Un inédit de 1988 où il se confirme que Shaji N. Karun, découvert avec Destinée (1994), est le grand cinéaste indien du moment. Beauté du sujet, de la mise en scène ; harmonie parfaite entre le temps, les éléments et les hommes, fétus de paille pris dans la tourmente existentielle. Les personnages principaux un […]
Un inédit de 1988 où il se confirme que Shaji N. Karun, découvert avec Destinée (1994), est le grand cinéaste indien du moment. Beauté du sujet, de la mise en scène ; harmonie parfaite entre le temps, les éléments et les hommes, fétus de paille pris dans la tourmente existentielle. Les personnages principaux un vieil homme, sa femme malade et sa fille tentent de donner un sens à leur vie déliquescente, littéralement, car ils sont environnés par l’eau, menacés par un devenir aquatique ; et métaphoriquement, car ce sont des brahmanes désargentés en pleine décrépitude.

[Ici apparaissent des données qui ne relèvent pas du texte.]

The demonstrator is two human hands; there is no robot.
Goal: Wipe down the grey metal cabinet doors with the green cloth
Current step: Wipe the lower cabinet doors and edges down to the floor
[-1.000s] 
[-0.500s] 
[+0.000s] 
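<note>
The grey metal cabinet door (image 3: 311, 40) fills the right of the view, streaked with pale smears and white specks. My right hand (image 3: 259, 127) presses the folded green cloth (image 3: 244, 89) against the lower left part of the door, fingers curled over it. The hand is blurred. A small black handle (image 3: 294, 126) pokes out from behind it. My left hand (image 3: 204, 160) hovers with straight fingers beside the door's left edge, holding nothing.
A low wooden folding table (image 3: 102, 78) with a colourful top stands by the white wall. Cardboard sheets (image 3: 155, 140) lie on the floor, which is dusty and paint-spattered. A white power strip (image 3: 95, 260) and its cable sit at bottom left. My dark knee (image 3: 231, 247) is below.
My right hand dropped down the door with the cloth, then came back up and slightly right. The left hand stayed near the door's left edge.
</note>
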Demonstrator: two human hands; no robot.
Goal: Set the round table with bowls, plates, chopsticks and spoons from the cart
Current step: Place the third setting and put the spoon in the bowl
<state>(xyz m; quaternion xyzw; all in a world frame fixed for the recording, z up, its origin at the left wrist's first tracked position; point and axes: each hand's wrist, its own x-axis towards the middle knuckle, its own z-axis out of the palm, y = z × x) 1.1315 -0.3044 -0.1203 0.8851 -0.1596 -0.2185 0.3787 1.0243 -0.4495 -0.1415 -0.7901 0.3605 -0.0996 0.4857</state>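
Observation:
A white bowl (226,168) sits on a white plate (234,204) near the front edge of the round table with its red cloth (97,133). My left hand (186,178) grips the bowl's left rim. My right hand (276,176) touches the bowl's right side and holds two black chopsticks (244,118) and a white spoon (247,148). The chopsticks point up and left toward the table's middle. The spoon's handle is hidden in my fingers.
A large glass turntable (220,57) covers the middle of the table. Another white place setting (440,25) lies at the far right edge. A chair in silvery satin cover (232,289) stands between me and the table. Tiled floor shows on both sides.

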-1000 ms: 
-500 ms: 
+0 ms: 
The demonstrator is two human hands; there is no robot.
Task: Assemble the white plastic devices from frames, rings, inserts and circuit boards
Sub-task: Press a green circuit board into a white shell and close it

Piravi signifie « naissance » : titre paradoxal puisqu’il est surtout question de vieillesse (celle du père) et de mort (celle du fils). Mais en même temps, selon des critères hindous, la vie est une régénération perpétuelle… Quoi qu’il en soit, le vrai sujet du film n’est pas là. Le noeud dramaturgique, c’est l’attente beckettienne du père qui, pour marier sa fille, compte sur la présence de son fils. Mais celui-ci, victime des tortures de la police, ne revient jamais. Ici tout est en creux ; la fiction c’est le vide. Piravi est un film dénudé jusqu’à l’os où ne subsiste que l’essentiel du cinéma affects, regards, mouvements, durée et où l’homme devient un pur signe qui se fond dans l’immensité.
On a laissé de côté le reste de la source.